• _ASSIGNMENT_: Copy the entries out again in full.

• _SUPPLIED ENTRIES_:
★ ★ ★ ★ ★

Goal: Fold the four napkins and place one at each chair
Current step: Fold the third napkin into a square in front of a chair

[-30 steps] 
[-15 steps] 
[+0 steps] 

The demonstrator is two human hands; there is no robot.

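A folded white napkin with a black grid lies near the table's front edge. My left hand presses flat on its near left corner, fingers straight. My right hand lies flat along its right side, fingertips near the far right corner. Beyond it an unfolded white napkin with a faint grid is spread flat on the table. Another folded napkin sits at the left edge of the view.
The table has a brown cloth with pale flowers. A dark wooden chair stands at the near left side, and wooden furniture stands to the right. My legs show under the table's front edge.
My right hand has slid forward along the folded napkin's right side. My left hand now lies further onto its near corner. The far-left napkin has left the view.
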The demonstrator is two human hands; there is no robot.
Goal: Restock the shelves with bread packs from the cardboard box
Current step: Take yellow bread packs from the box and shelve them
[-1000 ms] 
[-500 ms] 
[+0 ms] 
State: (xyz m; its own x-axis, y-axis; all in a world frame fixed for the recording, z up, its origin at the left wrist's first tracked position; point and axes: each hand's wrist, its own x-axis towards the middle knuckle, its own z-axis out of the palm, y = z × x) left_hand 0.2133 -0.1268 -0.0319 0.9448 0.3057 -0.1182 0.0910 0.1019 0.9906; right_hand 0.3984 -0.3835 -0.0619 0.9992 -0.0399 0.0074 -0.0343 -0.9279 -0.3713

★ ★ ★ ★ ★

• _FINISHED TASK_:
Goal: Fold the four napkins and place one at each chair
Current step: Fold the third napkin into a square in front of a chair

[-30 steps] 
[-15 steps] 
[+0 steps] 

The demonstrator is two human hands; there is no robot.

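A folded white napkin with a black grid lies near the table's front edge. My left hand presses flat on its near left corner, fingers straight. My right hand lies flat along its right side, fingertips near the far right corner. Beyond it an unfolded white napkin with a faint grid is spread flat on the table. Another folded napkin sits at the left edge of the view.
The table has a brown cloth with pale flowers. A dark wooden chair stands at the near left side, and wooden furniture stands to the right. My legs show under the table's front edge.
My right hand has slid forward along the folded napkin's right side. My left hand now lies further onto its near corner. The far-left napkin has left the view.
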The demonstrator is two human hands; there is no robot.
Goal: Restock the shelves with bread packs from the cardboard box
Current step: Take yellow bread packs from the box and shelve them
[-1000 ms] 
[-500 ms] 
[+0 ms] 
State: (xyz m; its own x-axis, y-axis; all in a world frame fixed for the recording, z up, its origin at the left wrist's first tracked position; point and axes: each hand's wrist, its own x-axis towards the middle knuckle, its own z-axis out of the palm, y = z × x) left_hand 0.2133 -0.1268 -0.0319 0.9448 0.3057 -0.1182 0.0910 0.1019 0.9906; right_hand 0.3984 -0.3835 -0.0619 0.9992 -0.0399 0.0074 -0.0343 -0.9279 -0.3713

This exercise has now been fully answered.